SOURCE DATA ▸
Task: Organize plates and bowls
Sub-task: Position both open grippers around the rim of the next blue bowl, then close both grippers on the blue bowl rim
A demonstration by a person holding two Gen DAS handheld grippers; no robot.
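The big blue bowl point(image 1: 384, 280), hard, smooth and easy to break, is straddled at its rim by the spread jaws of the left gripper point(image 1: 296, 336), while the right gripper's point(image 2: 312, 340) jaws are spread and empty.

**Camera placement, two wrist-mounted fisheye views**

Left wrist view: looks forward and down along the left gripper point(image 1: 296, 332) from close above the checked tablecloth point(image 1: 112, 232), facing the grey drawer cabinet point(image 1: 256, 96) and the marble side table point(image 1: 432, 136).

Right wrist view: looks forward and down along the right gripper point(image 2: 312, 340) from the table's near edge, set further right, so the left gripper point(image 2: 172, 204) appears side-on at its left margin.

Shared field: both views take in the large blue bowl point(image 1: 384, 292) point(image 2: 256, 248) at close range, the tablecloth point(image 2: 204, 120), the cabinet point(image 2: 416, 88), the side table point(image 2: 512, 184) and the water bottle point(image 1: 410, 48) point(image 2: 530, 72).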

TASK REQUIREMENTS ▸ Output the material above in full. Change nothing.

SOLUTION ▸
Task: Organize plates and bowls
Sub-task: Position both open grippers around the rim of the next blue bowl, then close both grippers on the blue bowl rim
A demonstration by a person holding two Gen DAS handheld grippers; no robot.
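The big blue bowl point(image 1: 384, 280), hard, smooth and easy to break, is straddled at its rim by the spread jaws of the left gripper point(image 1: 296, 336), while the right gripper's point(image 2: 312, 340) jaws are spread and empty.

**Camera placement, two wrist-mounted fisheye views**

Left wrist view: looks forward and down along the left gripper point(image 1: 296, 332) from close above the checked tablecloth point(image 1: 112, 232), facing the grey drawer cabinet point(image 1: 256, 96) and the marble side table point(image 1: 432, 136).

Right wrist view: looks forward and down along the right gripper point(image 2: 312, 340) from the table's near edge, set further right, so the left gripper point(image 2: 172, 204) appears side-on at its left margin.

Shared field: both views take in the large blue bowl point(image 1: 384, 292) point(image 2: 256, 248) at close range, the tablecloth point(image 2: 204, 120), the cabinet point(image 2: 416, 88), the side table point(image 2: 512, 184) and the water bottle point(image 1: 410, 48) point(image 2: 530, 72).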

Here the work on this exercise is complete.